Women’s history month is celebrated annually in March. It is an international celebration commemorating all that often-overlooked women have contributed to various fields including history, science, and politics.  Women have long been ignored in too many areas. In the 1970’s, women’s history was sparsely talked about, especially in schools. The Education Task Force of Sonoma County Commission on the Status of Women was the first to tackle this situation by creating a “Women’s History Week” starting in 1978, 9 years before becoming a month long observance, on the week of March 8th to correlate with International Women’s Day, a celebration of the movement for women’s rights. 

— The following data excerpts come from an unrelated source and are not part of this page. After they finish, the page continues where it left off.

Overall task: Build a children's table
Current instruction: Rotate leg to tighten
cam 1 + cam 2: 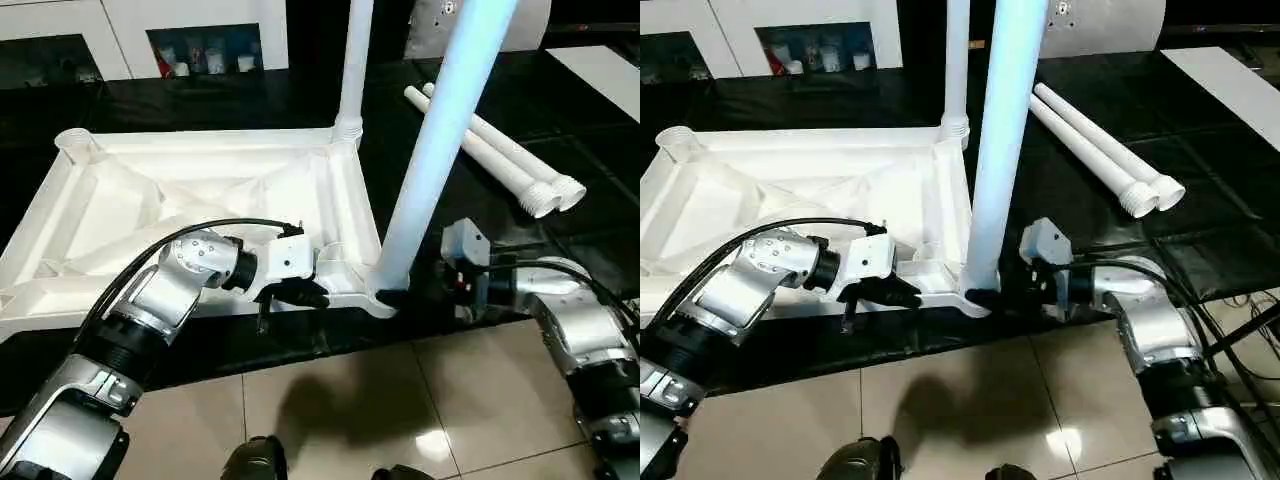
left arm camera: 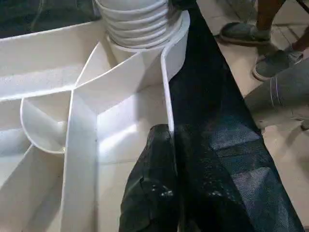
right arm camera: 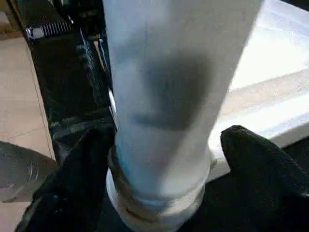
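1. Your table top (image 1: 200, 190) lies upside down, ribs showing, on the black-covered work table (image 1: 250, 105), with its near edge along that table's front edge.
2. Two legs stand upright in its sockets: the near leg (image 1: 440, 140) in the near right corner, the far leg (image 1: 355, 70) in the far right corner.
3. Two loose legs (image 1: 500, 150) lie side by side on the black cover, to the right of the top and apart from it, threaded ends toward you.
4. Your right gripper (image 1: 992, 296) sits at the base of the near leg. In the right wrist view one black finger (image 3: 260, 164) stands on each side of the leg just above its threaded collar, jaws spread wide around it. You cannot tell from the pictures whether the pads press on the tube.
5. Your left gripper (image 1: 305, 292) is at the top's near edge, just left of the near leg's socket. Its jaws are clenched tight together; in the left wrist view the fingers (image 2: 154, 193) rest against the rim wall where it meets the black cover, with nothing between them.
6. Beyond the work table stands a white cabinet (image 1: 120, 35) with glass doors.
7. A person's shoes (image 2: 241, 31) stand on the tiled floor (image 1: 400, 400).
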Tool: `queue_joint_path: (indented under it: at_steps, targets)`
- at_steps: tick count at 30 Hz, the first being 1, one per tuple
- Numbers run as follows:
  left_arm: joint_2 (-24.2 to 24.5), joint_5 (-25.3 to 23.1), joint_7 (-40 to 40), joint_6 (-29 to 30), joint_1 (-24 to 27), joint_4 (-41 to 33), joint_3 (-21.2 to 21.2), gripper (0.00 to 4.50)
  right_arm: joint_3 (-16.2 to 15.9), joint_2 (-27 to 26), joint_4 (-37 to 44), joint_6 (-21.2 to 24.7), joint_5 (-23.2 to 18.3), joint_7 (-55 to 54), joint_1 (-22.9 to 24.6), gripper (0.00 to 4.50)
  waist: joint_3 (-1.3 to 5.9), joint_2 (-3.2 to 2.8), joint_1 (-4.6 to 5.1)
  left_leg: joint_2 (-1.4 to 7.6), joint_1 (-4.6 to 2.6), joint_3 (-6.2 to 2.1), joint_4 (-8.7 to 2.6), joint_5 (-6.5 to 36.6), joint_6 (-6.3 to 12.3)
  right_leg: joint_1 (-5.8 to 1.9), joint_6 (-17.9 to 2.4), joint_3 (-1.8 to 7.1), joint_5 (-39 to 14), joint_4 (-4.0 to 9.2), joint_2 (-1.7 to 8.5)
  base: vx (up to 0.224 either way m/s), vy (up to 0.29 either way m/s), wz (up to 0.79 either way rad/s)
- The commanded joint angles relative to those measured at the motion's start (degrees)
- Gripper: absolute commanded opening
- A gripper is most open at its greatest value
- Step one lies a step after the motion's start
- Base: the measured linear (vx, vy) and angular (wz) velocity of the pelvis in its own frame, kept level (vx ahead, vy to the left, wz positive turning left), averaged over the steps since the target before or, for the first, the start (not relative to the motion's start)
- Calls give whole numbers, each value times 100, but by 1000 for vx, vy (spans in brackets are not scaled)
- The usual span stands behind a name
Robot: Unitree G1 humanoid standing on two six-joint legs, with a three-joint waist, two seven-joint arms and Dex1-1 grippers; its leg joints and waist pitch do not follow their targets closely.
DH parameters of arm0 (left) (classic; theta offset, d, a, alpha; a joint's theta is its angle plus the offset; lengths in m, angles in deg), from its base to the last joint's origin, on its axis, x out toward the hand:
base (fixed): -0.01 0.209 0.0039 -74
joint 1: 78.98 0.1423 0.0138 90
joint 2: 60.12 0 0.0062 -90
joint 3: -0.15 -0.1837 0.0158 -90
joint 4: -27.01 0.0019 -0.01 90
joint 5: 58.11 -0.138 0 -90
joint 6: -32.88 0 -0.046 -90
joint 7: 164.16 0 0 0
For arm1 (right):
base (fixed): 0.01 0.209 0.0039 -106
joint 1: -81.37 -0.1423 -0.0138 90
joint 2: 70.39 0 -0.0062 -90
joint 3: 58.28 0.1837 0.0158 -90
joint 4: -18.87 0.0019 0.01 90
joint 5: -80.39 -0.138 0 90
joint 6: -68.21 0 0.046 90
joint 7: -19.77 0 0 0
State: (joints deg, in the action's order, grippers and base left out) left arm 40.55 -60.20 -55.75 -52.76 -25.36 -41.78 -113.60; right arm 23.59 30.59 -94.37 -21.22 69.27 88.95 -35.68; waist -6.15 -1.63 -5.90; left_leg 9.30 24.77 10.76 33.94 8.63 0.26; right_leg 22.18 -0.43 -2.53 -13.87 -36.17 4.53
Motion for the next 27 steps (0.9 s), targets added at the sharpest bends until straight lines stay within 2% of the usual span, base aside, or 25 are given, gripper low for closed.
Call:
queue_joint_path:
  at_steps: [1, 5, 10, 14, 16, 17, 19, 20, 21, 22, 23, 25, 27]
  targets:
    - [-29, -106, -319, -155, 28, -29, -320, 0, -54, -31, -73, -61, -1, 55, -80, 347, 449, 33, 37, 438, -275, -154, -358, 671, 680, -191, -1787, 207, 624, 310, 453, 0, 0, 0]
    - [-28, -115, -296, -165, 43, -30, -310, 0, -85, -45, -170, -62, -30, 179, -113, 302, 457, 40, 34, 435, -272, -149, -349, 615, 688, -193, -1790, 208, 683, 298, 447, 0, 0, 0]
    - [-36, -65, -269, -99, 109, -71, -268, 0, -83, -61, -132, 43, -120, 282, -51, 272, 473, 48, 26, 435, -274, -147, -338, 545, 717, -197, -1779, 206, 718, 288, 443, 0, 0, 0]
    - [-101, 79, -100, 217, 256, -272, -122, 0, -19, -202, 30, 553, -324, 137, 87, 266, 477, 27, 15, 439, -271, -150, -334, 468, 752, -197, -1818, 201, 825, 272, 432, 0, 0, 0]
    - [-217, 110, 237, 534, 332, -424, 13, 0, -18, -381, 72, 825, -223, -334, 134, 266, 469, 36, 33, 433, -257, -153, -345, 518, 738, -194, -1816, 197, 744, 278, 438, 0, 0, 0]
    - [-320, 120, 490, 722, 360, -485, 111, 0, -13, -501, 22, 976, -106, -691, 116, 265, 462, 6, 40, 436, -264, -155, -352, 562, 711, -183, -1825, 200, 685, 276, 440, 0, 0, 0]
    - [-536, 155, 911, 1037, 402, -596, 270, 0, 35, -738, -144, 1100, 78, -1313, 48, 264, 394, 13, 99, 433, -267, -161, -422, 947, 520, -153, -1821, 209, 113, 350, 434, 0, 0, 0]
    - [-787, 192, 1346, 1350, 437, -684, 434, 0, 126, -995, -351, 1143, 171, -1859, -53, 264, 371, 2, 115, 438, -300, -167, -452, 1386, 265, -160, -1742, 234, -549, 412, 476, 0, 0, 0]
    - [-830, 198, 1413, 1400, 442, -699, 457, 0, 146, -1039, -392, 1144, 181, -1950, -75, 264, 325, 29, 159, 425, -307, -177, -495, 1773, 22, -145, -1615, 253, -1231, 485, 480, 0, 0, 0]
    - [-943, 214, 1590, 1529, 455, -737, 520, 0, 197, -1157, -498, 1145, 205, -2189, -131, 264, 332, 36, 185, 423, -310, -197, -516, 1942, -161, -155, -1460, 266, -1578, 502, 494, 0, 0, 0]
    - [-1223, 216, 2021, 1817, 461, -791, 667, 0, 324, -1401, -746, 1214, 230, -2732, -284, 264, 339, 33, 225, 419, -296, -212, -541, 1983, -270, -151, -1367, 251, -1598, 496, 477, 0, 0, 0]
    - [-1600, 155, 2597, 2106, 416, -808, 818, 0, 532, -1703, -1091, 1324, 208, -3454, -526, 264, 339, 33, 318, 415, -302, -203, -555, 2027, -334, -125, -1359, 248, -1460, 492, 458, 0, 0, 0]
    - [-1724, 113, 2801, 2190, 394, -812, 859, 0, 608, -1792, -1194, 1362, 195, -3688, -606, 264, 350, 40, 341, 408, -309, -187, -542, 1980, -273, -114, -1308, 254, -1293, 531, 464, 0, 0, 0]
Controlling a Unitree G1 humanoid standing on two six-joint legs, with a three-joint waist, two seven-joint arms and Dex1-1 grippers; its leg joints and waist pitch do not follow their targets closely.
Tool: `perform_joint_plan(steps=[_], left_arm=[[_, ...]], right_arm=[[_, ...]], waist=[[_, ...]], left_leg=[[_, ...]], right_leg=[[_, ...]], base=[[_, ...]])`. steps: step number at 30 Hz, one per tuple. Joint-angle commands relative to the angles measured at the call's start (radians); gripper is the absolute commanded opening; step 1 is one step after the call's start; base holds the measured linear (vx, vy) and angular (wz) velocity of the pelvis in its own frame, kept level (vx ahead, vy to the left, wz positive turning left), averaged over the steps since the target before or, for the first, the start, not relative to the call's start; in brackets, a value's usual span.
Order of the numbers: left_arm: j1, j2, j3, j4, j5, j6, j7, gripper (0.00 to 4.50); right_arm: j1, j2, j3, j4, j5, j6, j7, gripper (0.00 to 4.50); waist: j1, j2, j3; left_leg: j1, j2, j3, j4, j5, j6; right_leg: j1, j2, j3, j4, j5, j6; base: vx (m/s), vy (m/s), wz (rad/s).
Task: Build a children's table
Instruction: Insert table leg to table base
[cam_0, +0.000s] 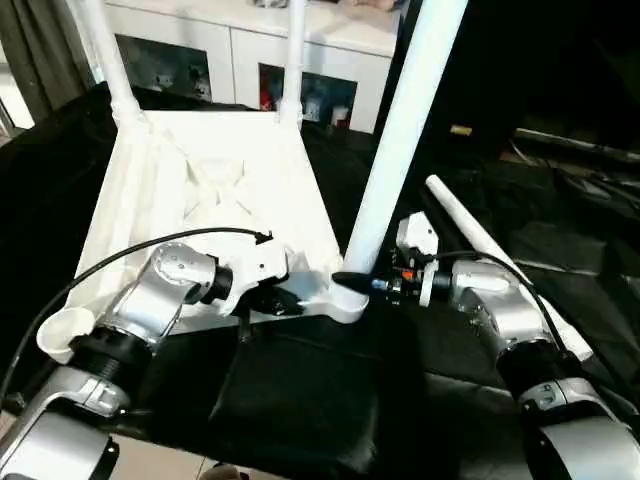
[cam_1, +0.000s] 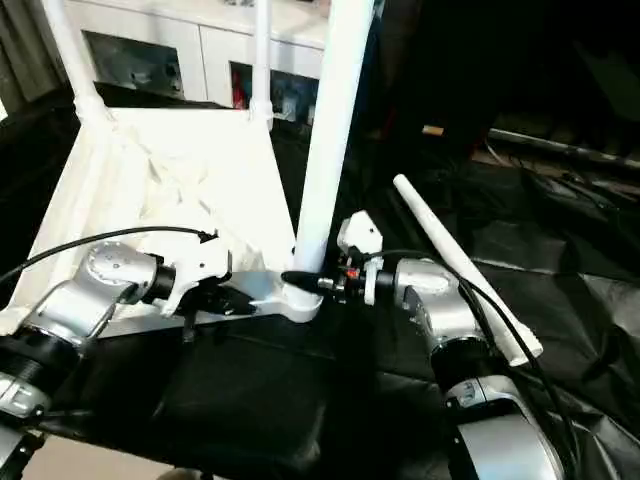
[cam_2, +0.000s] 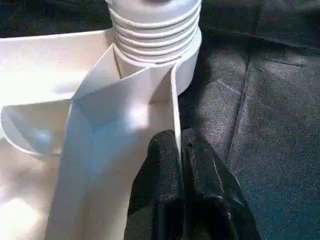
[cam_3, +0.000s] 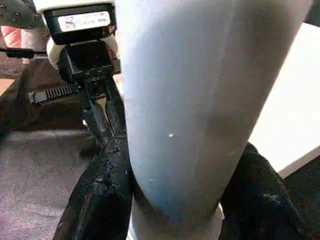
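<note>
Our right gripper is clamped around the foot of the near leg, one black finger on each side of the tube, just above the corner socket it stands in. Our left gripper pinches the raised rim of the upturned tabletop between its closed fingers, just beside that same socket.

The right wrist view brings the tube up close and shows the left gripper beyond it, at the rim. The left wrist view shows what the head views cannot: the ribbed collar of the leg seated in the socket, directly ahead of our fingertips.

From the head views, the tabletop lies underside up on the black-draped work table. Past our grippers, two more legs stand upright in the far corner sockets. The near socket on the left gripper's outer side stands open with nothing in it. A fourth leg lies loose on the cloth just beyond the right gripper. A white cabinet stands behind the table.
</note>
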Motion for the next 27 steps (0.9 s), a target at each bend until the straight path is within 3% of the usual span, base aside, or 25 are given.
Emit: perform_joint_plan(steps=[1,3,6,7,8,10,11,12,13,14,15,16,17,18,19,20,21,22,23,25,27], left_arm=[[-0.023,-0.060,-0.036,-0.007,0.002,-0.029,-0.020,0.00],[-0.042,-0.078,-0.023,0.031,0.025,-0.021,0.041,0.00],[-0.082,-0.120,0.017,0.095,0.043,0.037,0.188,0.00],[-0.095,-0.134,0.030,0.114,0.046,0.053,0.234,0.00],[-0.099,-0.139,0.034,0.120,0.046,0.058,0.249,0.00],[-0.114,-0.154,0.047,0.144,0.051,0.083,0.302,0.00],[-0.130,-0.173,0.061,0.170,0.062,0.113,0.361,0.00],[-0.141,-0.186,0.068,0.186,0.068,0.133,0.396,0.00],[-0.149,-0.196,0.073,0.198,0.076,0.141,0.416,0.00],[-0.152,-0.200,0.075,0.203,0.079,0.146,0.425,0.00],[-0.156,-0.206,0.077,0.209,0.084,0.154,0.438,0.00],[-0.169,-0.225,0.080,0.232,0.098,0.165,0.477,0.00],[-0.176,-0.234,0.081,0.244,0.104,0.174,0.501,0.00],[-0.180,-0.239,0.080,0.249,0.108,0.178,0.514,0.00],[-0.182,-0.242,0.079,0.252,0.111,0.181,0.523,0.00],[-0.186,-0.252,0.067,0.244,0.127,0.204,0.560,0.00],[-0.186,-0.252,0.067,0.244,0.127,0.204,0.560,0.00],[-0.184,-0.260,0.065,0.225,0.128,0.224,0.566,0.00],[-0.180,-0.269,0.065,0.198,0.126,0.250,0.569,0.00],[-0.162,-0.283,0.060,0.140,0.130,0.291,0.572,0.00],[-0.153,-0.290,0.057,0.114,0.137,0.312,0.573,0.00]], right_arm=[[0.058,-0.009,0.054,0.104,-0.085,0.040,-0.036,1.89],[0.052,0.001,0.039,0.124,-0.090,0.037,-0.084,1.89],[0.029,0.032,0.000,0.186,-0.104,0.036,-0.260,1.89],[0.024,0.041,-0.007,0.203,-0.113,0.038,-0.325,1.89],[0.022,0.044,-0.009,0.209,-0.116,0.040,-0.348,1.89],[0.019,0.061,-0.023,0.228,-0.114,0.049,-0.417,1.89],[0.015,0.088,-0.038,0.249,-0.112,0.056,-0.500,1.89],[0.012,0.108,-0.041,0.262,-0.117,0.063,-0.558,1.88],[0.008,0.124,-0.038,0.274,-0.129,0.070,-0.606,1.88],[0.005,0.131,-0.036,0.280,-0.135,0.073,-0.632,1.88],[0.001,0.143,-0.033,0.289,-0.144,0.077,-0.671,1.88],[-0.021,0.183,-0.039,0.330,-0.149,0.096,-0.776,1.88],[-0.035,0.208,-0.057,0.353,-0.135,0.111,-0.829,1.88],[-0.044,0.222,-0.069,0.365,-0.126,0.121,-0.860,1.88],[-0.050,0.231,-0.076,0.373,-0.120,0.128,-0.878,1.88],[-0.072,0.268,-0.102,0.400,-0.101,0.146,-0.935,1.88],[-0.072,0.268,-0.102,0.400,-0.101,0.146,-0.935,1.88],[-0.082,0.284,-0.116,0.411,-0.092,0.157,-0.959,1.88],[-0.090,0.298,-0.126,0.420,-0.085,0.169,-0.975,1.88],[-0.105,0.313,-0.118,0.431,-0.097,0.183,-0.987,1.88],[-0.115,0.320,-0.110,0.441,-0.113,0.183,-0.992,1.88]], waist=[[-0.007,0.025,-0.043],[-0.004,0.026,-0.039],[-0.012,0.023,-0.022],[-0.017,0.022,-0.023],[-0.026,0.027,-0.022],[-0.040,0.040,-0.018],[-0.055,0.052,-0.017],[-0.028,0.070,-0.016],[0.037,0.068,-0.013],[0.040,0.044,-0.021],[0.026,-0.042,-0.020],[0.012,-0.015,-0.018],[0.023,0.015,-0.028],[0.018,0.039,-0.046],[0.006,0.029,-0.046],[-0.004,0.026,-0.042],[-0.004,0.033,-0.040],[-0.014,0.027,-0.033],[-0.017,0.028,-0.032],[-0.020,0.023,-0.034],[-0.024,0.023,-0.035]], left_leg=[[0.037,0.039,-0.028,-0.086,-0.473,-0.054],[0.044,0.040,-0.028,-0.086,-0.505,-0.056],[0.065,0.032,-0.040,-0.077,-0.629,-0.072],[0.074,0.028,-0.048,-0.072,-0.653,-0.076],[0.071,0.028,-0.058,-0.075,-0.676,-0.079],[0.076,0.035,-0.069,-0.088,-0.748,-0.088],[0.048,0.048,-0.084,-0.124,-0.830,-0.097],[-0.026,0.073,-0.067,-0.214,-0.924,-0.114],[-0.057,0.068,-0.006,-0.257,-0.943,-0.096],[-0.024,0.058,0.014,-0.242,-0.848,-0.087],[0.126,0.007,-0.001,0.033,-0.508,-0.081],[0.017,-0.012,-0.092,0.097,-0.148,-0.012],[-0.035,0.017,-0.101,-0.010,-0.107,-0.074],[-0.005,0.029,-0.091,-0.047,-0.109,-0.105],[0.043,0.030,-0.071,-0.065,-0.226,-0.086],[0.039,0.030,-0.067,-0.073,-0.261,-0.072],[0.056,0.032,-0.057,-0.082,-0.359,-0.060],[0.045,0.030,-0.053,-0.085,-0.424,-0.061],[0.042,0.031,-0.059,-0.088,-0.468,-0.073],[0.040,0.032,-0.065,-0.090,-0.489,-0.080],[0.034,0.033,-0.065,-0.095,-0.474,-0.078]], right_leg=[[0.011,-0.061,0.040,-0.091,-0.393,-0.193],[0.004,-0.062,0.040,-0.097,-0.434,-0.188],[-0.015,-0.065,0.023,-0.127,-0.684,-0.113],[-0.017,-0.069,0.009,-0.143,-0.761,-0.075],[-0.007,-0.068,-0.013,-0.153,-0.788,-0.051],[0.005,-0.060,-0.047,-0.160,-0.749,-0.048],[0.049,-0.050,-0.074,-0.134,-0.619,-0.062],[0.125,-0.024,-0.070,0.034,-0.355,-0.108],[0.126,-0.001,-0.059,0.113,-0.227,-0.092],[0.105,-0.009,-0.019,0.111,-0.314,-0.085],[-0.074,-0.124,0.031,-0.145,-0.961,-0.028],[0.022,-0.203,0.090,-0.161,-1.098,-0.071],[0.087,-0.155,0.031,-0.096,-0.825,-0.090],[0.076,-0.108,0.010,-0.072,-0.573,-0.120],[0.040,-0.059,0.000,-0.047,-0.335,-0.162],[0.046,-0.061,0.006,-0.052,-0.283,-0.179],[0.037,-0.062,0.010,-0.065,-0.320,-0.206],[0.037,-0.065,0.008,-0.079,-0.424,-0.187],[0.034,-0.071,0.005,-0.090,-0.511,-0.151],[0.033,-0.076,0.004,-0.095,-0.548,-0.120],[0.037,-0.078,0.004,-0.098,-0.537,-0.111]], base=[[0.000,0.000,0.00],[0.000,0.000,0.00],[-0.040,0.003,-0.02],[-0.069,0.012,-0.09],[-0.081,0.030,-0.12],[-0.080,0.043,-0.15],[0.000,0.000,0.00],[-0.127,0.052,-0.17],[-0.111,-0.018,0.10],[-0.083,-0.099,0.09],[0.009,-0.117,0.14],[0.095,-0.075,-0.44],[0.060,0.024,-0.45],[0.060,0.024,-0.45],[0.000,0.000,0.00],[-0.062,-0.038,0.19],[-0.062,-0.038,0.19],[0.000,0.000,0.00],[0.000,0.000,0.00],[0.000,0.000,0.00],[0.000,0.000,0.00]])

For that initial week of celebration, many students took part in an essay contest on the subject of “Real Women”, and many presentations and parades took place during that time. The movement spread to other places around the country, who held their own observances in 1979. In 1980, the National Women’s History Project (now called the National Women’s History Alliance) pushed Congress to give the occasion nationwide awareness. In Congress, Representative Barbara Mikluski (D-MD) and Senator Orrin Hatch (R-UT) victoriously promoted a Congressional decision making Women’s History Week a national observance that was set to happen later in the year. Their promotion of the legislation in a very divided Congress showed just how much bipartisan support there was for the remembrance of  achievements made by women throughout the history of our country. On February 28th, 1980, President Jimmy Carter issued a statement saying that the week of March 8th, 1980, would be the first National Women’s History Week. 

Although it was always observed in March, the dates for Women’s History Week varied from year to year, and every year it required more persuasion in Congress to stay afloat. This usual occurrence of complications made women’s organizations press even harder for Women’s History Week to become Women’s History Month and span throughout all of March. From 1980 to 1986, many states began holding observances of Women’s History Month. In 1987, Congress bipartisanly decided to make all of March officially known as Women’s History Month. Since 1995, Presidents have made proclamations every March calling on all Americans to reflect on everything women have accomplished in our history. 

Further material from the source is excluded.